- PROVIDED MATERIAL
★ ★ ★ ★

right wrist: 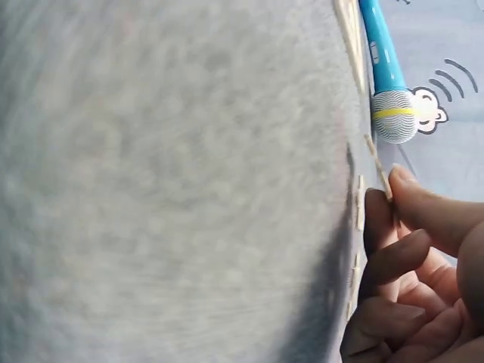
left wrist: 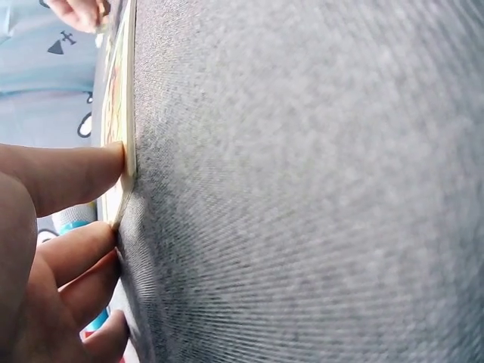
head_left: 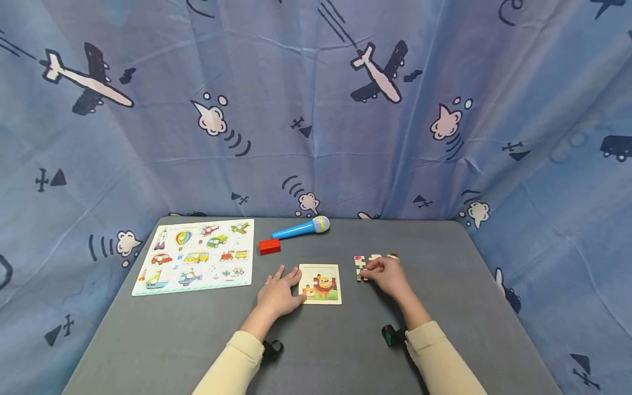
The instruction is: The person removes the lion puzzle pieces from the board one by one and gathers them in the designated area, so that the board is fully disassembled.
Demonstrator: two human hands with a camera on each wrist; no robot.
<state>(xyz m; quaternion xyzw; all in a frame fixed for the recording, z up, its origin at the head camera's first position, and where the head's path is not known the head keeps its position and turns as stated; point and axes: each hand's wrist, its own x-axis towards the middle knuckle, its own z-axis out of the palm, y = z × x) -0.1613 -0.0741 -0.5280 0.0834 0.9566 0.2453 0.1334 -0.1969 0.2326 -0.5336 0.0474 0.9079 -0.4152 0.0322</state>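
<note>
A square wooden puzzle board (head_left: 320, 284) lies on the table, partly filled with pieces showing lions. My left hand (head_left: 277, 295) rests at its left side with spread fingers. The thumb (left wrist: 94, 170) presses the board's near corner, and the index fingertip touches its left edge. Off to the right, my right hand (head_left: 390, 277) is above several loose jigsaw pieces (head_left: 359, 262). Between thumb and index finger it pinches one thin puzzle piece (right wrist: 377, 162), seen edge-on in the right wrist view. That hand covers some of the loose pieces.
Behind the board lie a red block (head_left: 269, 247) and a blue toy microphone (head_left: 301, 227). At the back left is a white picture board (head_left: 195, 257) with vehicles on it. A blue patterned curtain (head_left: 276, 181) hangs behind the grey table (head_left: 336, 351).
</note>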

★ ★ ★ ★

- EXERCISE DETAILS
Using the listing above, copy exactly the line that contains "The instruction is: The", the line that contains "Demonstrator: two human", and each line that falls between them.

- EXERCISE RESPONSE
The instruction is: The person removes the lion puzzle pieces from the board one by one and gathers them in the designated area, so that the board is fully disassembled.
Demonstrator: two human hands with a camera on each wrist; no robot.

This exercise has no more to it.